Sources close to the Macedonian Slav parties negotiating with the two ethnic Albanian parties in the ruling coalition said little progress was being made on the issue and the talks, being hosted by President Boris Trajkovski in his summer residence, would likely drag on into Monday and maybe beyond.
"The talks are slow and tough and the major obstacle is the language demand," said one source in Trajkovski's delegation.
An accord is seen as the only way to stave off a civil war that has been threatening the Balkans republic since an armed ethnic Albanian movement against discrimination began in February.
The National Liberation Army (NLA) and the Macedonian security forces are currently observing a ceasefire rescued by NATO this week after pitched fighting around the northern town of Tetovo threatened to widen to engulf the whole country.
The talks opened Saturday with Trajkovski, the party leaders and EU and U.S. envoys Francois Leotard and James Pardew all meeting around the same table.
But in a sign of the differences still to be narrowed, Sunday's talks were conducted with the Slav and the ethnic Albanian parties holding separate discussions with the Western envoys, who shuttled between both sides.
A source in Leotard and Pardew's entourage said the language demand was proving to be "a tricky issue".
The source added: "The talks are difficult, but we are making progress."
The ethnic Albanian party leaders are demanding that Albanian be made an official language alongside Macedonian.
The Slav parties fear conceding to this would create a de facto Albanian state in the northwest of the small republic, along the borders with Kosovo and Albania. Many of the ethnic Albanians who make up around 30 percent of Macedonia's population live in this area.
Leotard and Pardew presented a proposition that would limit Albanian to areas that had a population of at least 20 percent ethnic Albanians, but the ethnic Albanian parties are said to have rejected it.

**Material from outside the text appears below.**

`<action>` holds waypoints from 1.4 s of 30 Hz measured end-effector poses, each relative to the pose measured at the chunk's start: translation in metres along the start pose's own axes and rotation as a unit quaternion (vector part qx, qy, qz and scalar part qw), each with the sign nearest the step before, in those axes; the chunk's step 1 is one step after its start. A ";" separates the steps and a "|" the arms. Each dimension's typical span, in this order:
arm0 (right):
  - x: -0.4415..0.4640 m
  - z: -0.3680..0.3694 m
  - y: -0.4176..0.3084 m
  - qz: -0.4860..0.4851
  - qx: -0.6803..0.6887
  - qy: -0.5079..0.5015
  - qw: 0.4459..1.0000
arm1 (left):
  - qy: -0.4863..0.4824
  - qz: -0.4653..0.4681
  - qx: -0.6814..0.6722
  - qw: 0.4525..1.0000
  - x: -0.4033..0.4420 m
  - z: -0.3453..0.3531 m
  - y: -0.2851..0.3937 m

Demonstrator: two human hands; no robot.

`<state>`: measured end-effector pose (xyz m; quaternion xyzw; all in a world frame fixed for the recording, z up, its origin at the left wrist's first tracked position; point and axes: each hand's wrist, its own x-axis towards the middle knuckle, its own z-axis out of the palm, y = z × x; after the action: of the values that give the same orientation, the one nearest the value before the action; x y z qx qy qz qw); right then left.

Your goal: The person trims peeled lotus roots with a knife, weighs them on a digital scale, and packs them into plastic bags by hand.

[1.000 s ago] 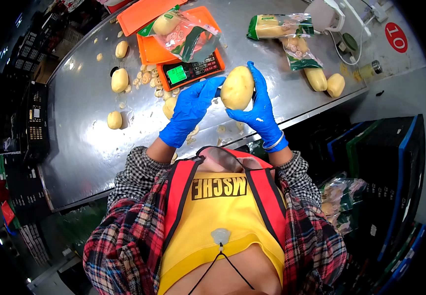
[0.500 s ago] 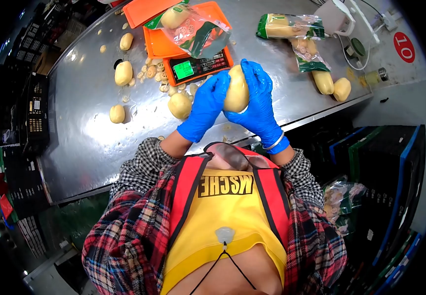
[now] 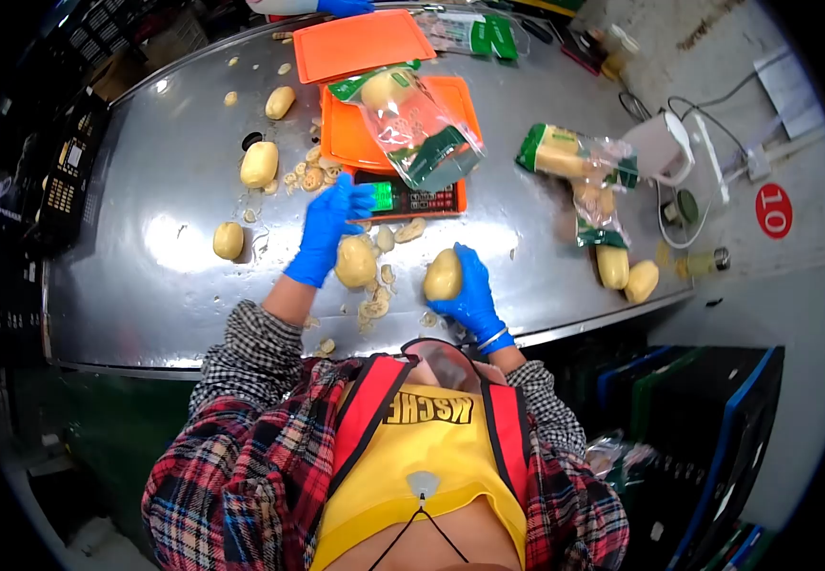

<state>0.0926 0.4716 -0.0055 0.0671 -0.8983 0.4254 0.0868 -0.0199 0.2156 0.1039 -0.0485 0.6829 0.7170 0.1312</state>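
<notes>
My right hand (image 3: 474, 297), in a blue glove, has its fingers wrapped round the right side of a pale, peeled lotus root segment (image 3: 443, 275) low over the steel table. My left hand (image 3: 330, 228), gloved the same way, is empty with its fingers stretched out by the scale's display. Just below its fingers lies another lotus root segment (image 3: 355, 262). Lotus root slices (image 3: 374, 306) are scattered around that segment. The orange scale (image 3: 412, 197) bears a tray with a clear and green bag (image 3: 417, 128) holding a lotus root segment.
An orange lid (image 3: 363, 46) lies behind the scale. Loose lotus root segments (image 3: 259, 165) are on the left. Packed bags (image 3: 565, 152), two segments (image 3: 612, 266) and a white jug (image 3: 661, 150) stand at the right. Another person's gloved hand (image 3: 346, 7) shows at the far edge.
My hands have parted: the left let go and moved left toward the display, while the right lowered the lotus root segment toward the table. The camera view has shifted.
</notes>
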 end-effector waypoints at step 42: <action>0.228 -0.055 -0.206 0.063 0.493 -0.117 0.860 | 0.093 0.247 0.541 0.798 0.040 -0.203 0.030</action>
<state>-0.0841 0.3741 0.2326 0.0936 -0.5770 0.8063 -0.0909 -0.0885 0.0181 0.1101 0.1338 0.9575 0.2307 -0.1096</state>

Zahir Bekteshi, the spokesman of one of the parties, the PDP, confirmed this, saying "nothing is settled."
He added that the talks would probably go on into Monday, especially as the negotiators have not even started real discussions on the other outstanding demand: that an independent ethnic Albanian police force be created in certain areas.
While the talks went on, there was relative calm in and around Tetovo, although the area remained tense.
"The number of armed incidents has diminished, as is the regrouping of the terrorists," army spokesman Colonel Blagoja Markovski said, referring to the rebels.
Four rocket-propelled grenades were, however, fired at army barracks in the town early Sunday, but caused neither casualties nor significant damage, Markovski said.
An Albanian commander known as Hoxha, who is based just north of the capital Skopje, told AFP late Saturday: "We are respecting the ceasefire, but we are not relaxing our guard. We're preparing for the worst if there's no political agreement."
He said that if an accord was reached, "we are ready to drop our arms immediately, but if they (the Macedonian authorities) want a war, they'll get it."